INSTRUCTING OUR REPRESENTATIVES: AN ARGUMENT IN FAVOR OF THE IMPERATIVE MANDATE
Politicians lie. Politicians lie all the time. They make promises during elections knowing full well that they will not keep them. They lie in office knowing that there is nothing we can do to remove them until the next election. When they don’t lie and genuinely believe what they say, the power of money and corporate interests means that they’re more likely to carry out the will of the rich and powerful than stick to the promises they made to us. What politicians say before an election thus ends up having only an incidental relationship with what they do after an election.
We are told that this is simply the nature of representative democracy. Regrettable perhaps, but unavoidable. For representation to work, representatives need a relatively free hand to deal with complex and fast-moving issues. Common citizens don’t have the time or capacity to understand these issues let alone to formulate the legislation to respond to them. If citizens had the power to force representatives to do what they promised, the result would be (we are told) chaos, paralysis, and incompetence.
Of course (we are simultaneously assured), representatives shouldn’t have an entirely free hand either. Some controls are obviously necessary.
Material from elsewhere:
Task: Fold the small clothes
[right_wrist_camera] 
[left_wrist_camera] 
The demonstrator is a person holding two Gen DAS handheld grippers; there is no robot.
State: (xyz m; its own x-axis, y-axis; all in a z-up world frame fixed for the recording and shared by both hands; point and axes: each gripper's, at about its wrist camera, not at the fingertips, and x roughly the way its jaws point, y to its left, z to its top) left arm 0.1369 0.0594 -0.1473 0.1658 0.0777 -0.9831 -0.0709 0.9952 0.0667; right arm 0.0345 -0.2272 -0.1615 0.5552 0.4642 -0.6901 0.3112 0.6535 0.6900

But these should be limited to the tried and tested methods of the pressure of public opinion and periodic elections. If politicians ignore their electorates too frequently, they can eventually be thrown out after four or five years. These mechanisms are enough (it is claimed) to ensure that representation does its job: that a group of elected rulers decide what is the common good of the people.
But just because we have been told that this is what democracy is, that doesn’t mean that we have to accept it. What goes by the name of “democracy” today is in fact better thought of as “representative government,” which has only a weak relationship with what was historically understood as democracy (Manin, 1997). Democracy, for many of those who fought for it, meant that representatives (or delegates) should carry out the instructions of those they represented and that there should be binding mechanisms in place to ensure this. This is known as representatives having an imperative mandate (rather than a free mandate). In what follows I’ll briefly outline its history, its functioning, and its contemporary potential.
As Max Krahé argues in his essay, democracy in pre-modern political thought usually meant lotteries and not elections. By the time of the Atlantic Revolutions at the end of the eighteenth century, however, it was elections that dominated the political imaginary of revolutionaries. But there remained fierce debate over the institutional architecture surrounding elections. Who should be able to stand for election? Who should be allowed to vote? How long should terms of office be? Should voters be able to recall their representatives? And indeed, should representatives be bound by the instructions of their constituents?
The resolution of these questions took much longer than one might think. The victory of the idea that all adults should be able to vote and stand for office, without qualifications based on property, education, sex, or race, was undoubtably a huge democratic advance. But on the other institutional questions, victory went to those who explicitly opposed the advance of democracy. Elections are generally held on four- or five-year timetables rather than the annual elections proposed by radicals. Representatives are rarely subjected to the threat of being recalled and when they are it usually requires substantial hurdles. And nowhere in any constitutional democracy today are representatives held to their constituent’s instructions. Indeed, many constitutions — such as those of France and Germany — explicitly ban imperative mandates for representatives.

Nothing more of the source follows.